## TASK OBJECTIVE
Retype, word for word, the line holding "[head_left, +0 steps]" and each line after it down to the end of the data; pictures are not copied.

◇ ◇ ◇ ◇

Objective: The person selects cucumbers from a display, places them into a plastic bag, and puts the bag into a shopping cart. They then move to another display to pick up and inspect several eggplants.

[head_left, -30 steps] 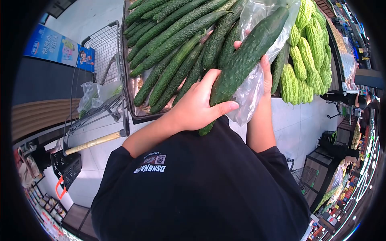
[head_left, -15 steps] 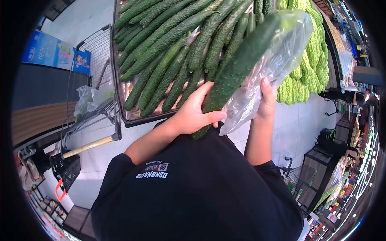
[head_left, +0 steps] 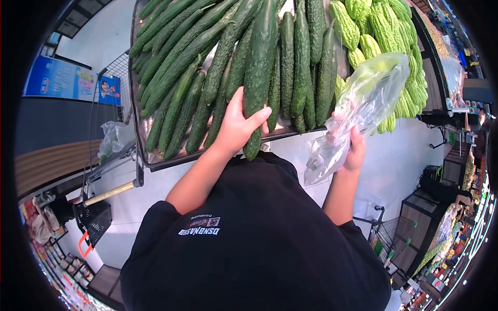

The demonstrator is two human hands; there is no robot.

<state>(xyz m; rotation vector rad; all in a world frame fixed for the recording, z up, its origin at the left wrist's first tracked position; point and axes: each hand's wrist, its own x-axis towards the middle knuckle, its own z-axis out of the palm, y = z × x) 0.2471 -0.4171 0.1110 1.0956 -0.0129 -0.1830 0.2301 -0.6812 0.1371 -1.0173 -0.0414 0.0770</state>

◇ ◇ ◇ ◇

## YOUR RESPONSE
[head_left, +0 steps] 

The demonstrator is two human hands; there is no robot.

<state>(xyz m; rotation vector rad; all in a world frame fixed for the recording, z up, its origin at the left wrist's first tracked position; point and axes: each hand's wrist, its own x-axis towards the middle knuckle, its own z-axis out of the palm, y = z × x) 0.2471 -0.4171 0.1110 1.0956 -0.0129 -0.1830 0.2301 -0.6812 0.1371 -1.0173 -0.0414 0.0770</state>

Nothing else belongs in the output.